Segment Start: Collected data

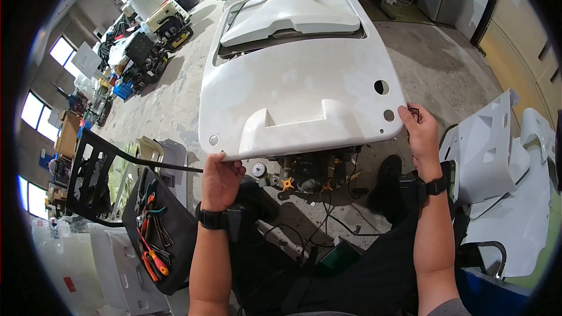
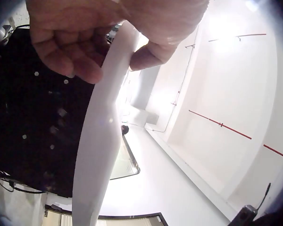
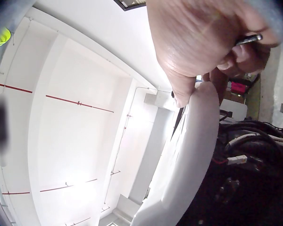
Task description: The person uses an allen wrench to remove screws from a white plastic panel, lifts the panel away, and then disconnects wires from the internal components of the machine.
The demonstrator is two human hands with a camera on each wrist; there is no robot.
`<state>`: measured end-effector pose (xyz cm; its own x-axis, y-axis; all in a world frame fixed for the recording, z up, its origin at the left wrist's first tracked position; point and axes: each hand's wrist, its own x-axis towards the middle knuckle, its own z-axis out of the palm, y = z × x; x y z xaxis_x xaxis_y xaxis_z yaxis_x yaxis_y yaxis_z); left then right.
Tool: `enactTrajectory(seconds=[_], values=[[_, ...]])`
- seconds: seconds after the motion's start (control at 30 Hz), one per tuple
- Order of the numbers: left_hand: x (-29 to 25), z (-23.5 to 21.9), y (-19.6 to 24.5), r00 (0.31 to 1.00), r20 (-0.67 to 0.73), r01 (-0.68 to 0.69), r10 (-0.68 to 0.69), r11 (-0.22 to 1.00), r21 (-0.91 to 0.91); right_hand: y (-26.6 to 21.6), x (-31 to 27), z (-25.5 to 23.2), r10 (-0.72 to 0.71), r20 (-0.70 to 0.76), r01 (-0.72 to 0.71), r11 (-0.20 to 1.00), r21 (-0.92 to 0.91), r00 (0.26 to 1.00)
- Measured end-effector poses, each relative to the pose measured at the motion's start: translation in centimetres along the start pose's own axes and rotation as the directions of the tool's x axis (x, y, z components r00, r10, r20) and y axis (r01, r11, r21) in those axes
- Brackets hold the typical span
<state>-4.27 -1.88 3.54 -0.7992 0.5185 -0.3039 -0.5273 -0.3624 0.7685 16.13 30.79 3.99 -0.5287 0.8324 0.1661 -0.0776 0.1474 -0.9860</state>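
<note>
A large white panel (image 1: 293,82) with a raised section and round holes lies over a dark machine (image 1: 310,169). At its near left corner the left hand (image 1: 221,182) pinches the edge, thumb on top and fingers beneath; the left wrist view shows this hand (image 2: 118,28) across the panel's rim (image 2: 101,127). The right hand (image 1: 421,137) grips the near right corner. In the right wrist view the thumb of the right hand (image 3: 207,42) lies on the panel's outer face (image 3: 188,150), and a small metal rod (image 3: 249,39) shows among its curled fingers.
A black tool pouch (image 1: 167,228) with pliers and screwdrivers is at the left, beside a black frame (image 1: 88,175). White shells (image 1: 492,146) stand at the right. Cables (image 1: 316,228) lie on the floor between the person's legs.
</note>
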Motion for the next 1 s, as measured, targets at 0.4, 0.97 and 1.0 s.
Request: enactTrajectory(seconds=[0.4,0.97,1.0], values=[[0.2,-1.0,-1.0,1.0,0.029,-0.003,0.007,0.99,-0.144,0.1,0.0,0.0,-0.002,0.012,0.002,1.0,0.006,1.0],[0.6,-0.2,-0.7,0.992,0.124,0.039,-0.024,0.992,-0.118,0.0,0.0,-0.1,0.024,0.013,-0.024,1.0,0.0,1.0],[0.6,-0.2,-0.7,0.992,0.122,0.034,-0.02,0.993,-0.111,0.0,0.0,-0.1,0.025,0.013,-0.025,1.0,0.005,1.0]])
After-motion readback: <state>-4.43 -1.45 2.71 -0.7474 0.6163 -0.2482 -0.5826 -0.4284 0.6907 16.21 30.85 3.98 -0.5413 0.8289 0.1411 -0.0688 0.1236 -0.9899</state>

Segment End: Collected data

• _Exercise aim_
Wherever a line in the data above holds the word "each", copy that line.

• _Task output_
The demonstrator is two human hands with a camera on each wrist; there is no robot.
`<state>`: measured end-effector pose (xyz cm; its own x-axis, y-axis; all in a world frame fixed for the recording, z up, its origin at the left wrist's first tracked position; point and axes: each hand's wrist, its own x-axis towards the middle knuckle, its own z-axis out of the palm, y = z × x; x y z xaxis_x xaxis_y xaxis_z yaxis_x yaxis_y yaxis_z); left then right.
- Measured end-effector poses, each relative to the pose measured at the motion's start: translation in centimetres along the start pose's own axes and rotation as the directions of the tool's x axis (x, y, z components r00, r10, r20) and y axis (r01, r11, r21) in those axes

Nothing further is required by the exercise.